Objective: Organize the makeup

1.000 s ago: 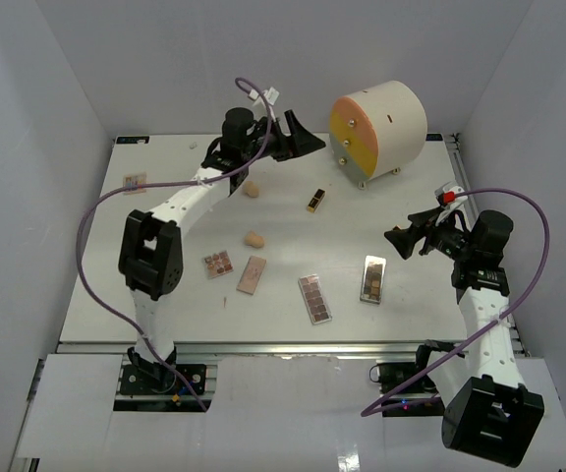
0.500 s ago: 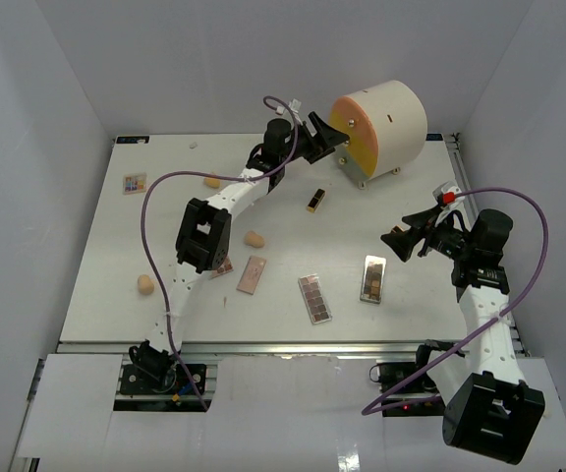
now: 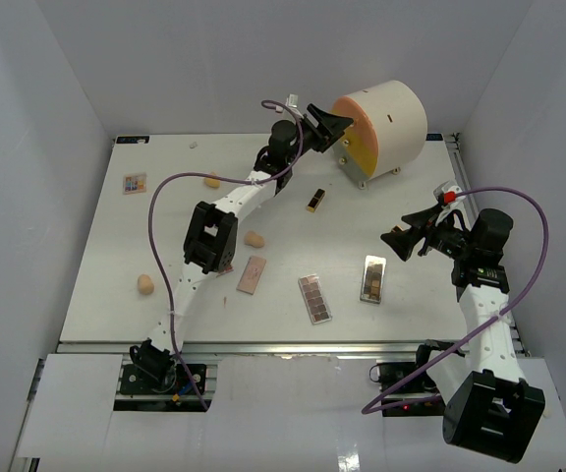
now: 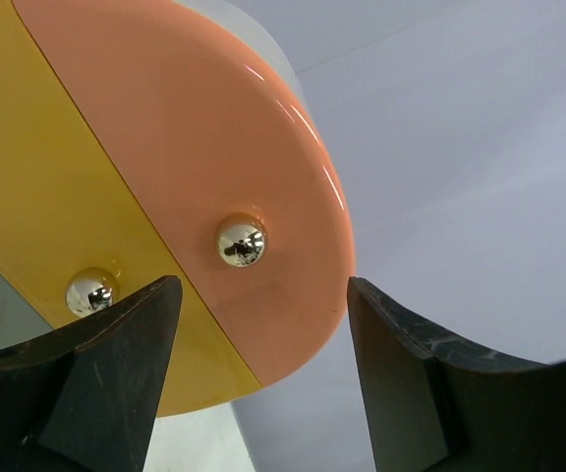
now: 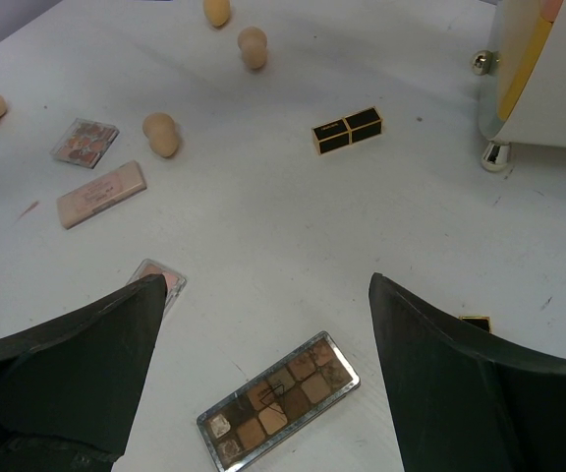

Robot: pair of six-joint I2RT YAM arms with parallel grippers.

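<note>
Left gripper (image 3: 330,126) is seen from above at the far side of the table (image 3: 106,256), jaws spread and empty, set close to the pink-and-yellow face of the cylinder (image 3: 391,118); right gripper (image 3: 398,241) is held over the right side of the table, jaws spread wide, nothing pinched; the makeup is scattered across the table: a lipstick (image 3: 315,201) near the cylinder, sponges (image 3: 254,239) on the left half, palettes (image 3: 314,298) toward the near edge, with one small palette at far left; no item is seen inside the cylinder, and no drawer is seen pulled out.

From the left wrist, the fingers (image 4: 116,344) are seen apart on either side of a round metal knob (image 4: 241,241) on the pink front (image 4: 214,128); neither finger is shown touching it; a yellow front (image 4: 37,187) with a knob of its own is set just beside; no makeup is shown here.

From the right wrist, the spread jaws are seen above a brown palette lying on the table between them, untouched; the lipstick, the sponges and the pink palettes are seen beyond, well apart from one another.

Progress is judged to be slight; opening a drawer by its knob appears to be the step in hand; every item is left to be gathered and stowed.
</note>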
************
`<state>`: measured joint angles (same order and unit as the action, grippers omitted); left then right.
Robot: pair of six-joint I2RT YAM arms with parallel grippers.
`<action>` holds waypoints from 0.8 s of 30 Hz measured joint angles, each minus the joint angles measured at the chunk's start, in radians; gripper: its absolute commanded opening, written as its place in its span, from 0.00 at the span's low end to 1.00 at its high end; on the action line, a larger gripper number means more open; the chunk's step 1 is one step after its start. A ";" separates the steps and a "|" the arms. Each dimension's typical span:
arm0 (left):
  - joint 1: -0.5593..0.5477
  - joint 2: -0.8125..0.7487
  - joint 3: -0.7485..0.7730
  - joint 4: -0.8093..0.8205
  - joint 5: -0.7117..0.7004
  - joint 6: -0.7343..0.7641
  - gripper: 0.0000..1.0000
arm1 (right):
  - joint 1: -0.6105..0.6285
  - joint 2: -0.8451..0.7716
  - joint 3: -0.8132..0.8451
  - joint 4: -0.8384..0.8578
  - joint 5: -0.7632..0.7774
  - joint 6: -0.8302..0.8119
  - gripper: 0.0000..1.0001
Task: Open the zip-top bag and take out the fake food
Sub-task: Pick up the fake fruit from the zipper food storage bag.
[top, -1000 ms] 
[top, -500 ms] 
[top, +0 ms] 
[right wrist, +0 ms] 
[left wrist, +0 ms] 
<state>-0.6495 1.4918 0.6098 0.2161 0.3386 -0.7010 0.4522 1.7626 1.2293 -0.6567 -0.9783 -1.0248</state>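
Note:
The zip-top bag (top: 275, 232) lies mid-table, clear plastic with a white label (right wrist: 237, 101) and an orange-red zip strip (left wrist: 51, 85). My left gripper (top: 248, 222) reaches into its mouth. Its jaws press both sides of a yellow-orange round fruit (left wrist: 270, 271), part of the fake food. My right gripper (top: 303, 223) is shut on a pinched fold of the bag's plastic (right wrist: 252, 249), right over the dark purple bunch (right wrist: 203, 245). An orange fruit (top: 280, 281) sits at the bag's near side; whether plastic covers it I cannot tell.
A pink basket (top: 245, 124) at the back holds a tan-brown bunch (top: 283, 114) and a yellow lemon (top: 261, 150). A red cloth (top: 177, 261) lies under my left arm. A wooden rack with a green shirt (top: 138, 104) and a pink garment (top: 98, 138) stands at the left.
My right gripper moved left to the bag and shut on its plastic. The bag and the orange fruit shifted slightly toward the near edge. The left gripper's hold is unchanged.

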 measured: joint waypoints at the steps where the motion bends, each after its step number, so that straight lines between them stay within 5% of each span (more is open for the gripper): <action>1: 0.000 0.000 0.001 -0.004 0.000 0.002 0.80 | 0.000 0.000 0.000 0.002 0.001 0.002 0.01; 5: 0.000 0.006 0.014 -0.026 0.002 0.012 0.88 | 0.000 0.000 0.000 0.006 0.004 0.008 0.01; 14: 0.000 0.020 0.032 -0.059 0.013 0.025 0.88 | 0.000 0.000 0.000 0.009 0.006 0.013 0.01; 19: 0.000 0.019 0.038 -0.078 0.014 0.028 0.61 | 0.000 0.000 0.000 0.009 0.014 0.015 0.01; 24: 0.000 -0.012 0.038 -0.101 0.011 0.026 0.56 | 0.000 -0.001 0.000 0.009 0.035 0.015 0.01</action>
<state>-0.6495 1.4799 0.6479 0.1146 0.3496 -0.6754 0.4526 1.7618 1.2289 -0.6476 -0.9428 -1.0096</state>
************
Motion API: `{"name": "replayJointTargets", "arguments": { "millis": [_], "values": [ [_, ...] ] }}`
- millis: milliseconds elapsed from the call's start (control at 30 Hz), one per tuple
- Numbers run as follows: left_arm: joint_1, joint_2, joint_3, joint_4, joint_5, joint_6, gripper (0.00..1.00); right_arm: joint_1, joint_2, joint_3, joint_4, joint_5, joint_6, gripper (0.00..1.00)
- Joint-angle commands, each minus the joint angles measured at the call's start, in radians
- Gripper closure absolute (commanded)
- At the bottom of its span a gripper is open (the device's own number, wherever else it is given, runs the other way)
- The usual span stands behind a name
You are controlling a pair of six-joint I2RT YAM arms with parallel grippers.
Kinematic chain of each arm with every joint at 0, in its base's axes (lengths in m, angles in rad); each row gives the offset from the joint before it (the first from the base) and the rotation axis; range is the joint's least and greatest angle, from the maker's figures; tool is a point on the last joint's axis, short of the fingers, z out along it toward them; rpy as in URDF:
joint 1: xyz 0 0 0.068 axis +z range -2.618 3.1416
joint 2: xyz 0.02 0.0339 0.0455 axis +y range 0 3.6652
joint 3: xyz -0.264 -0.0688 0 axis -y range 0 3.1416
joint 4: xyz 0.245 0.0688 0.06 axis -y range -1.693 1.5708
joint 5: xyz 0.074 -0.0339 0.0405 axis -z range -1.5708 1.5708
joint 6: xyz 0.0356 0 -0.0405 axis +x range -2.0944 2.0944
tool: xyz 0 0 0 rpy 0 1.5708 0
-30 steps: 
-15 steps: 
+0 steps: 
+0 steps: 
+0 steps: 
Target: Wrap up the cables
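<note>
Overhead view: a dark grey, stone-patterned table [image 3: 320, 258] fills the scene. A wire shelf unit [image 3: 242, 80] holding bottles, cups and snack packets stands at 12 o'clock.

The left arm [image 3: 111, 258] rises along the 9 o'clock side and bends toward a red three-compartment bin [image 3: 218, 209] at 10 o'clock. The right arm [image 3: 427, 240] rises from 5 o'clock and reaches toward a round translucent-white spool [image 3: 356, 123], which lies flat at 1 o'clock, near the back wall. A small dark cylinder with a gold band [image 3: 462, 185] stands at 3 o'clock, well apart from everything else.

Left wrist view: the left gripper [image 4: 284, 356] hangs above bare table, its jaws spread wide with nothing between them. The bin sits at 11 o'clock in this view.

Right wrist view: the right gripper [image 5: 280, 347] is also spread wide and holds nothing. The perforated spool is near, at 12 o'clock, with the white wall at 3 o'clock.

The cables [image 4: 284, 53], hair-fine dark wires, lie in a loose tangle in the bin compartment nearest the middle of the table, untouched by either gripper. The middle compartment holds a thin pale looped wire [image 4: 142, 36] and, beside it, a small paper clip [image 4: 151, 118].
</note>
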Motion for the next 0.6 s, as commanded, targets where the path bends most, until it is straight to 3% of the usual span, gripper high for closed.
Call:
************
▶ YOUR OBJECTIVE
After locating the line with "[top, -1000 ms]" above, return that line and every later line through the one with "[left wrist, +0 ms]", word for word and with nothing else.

▶ ANSWER TO THIS PROBLEM
[top, -1000 ms] 
[top, -500 ms] 
[top, +0 ms] 
[right wrist, +0 ms] 
[left wrist, +0 ms] 

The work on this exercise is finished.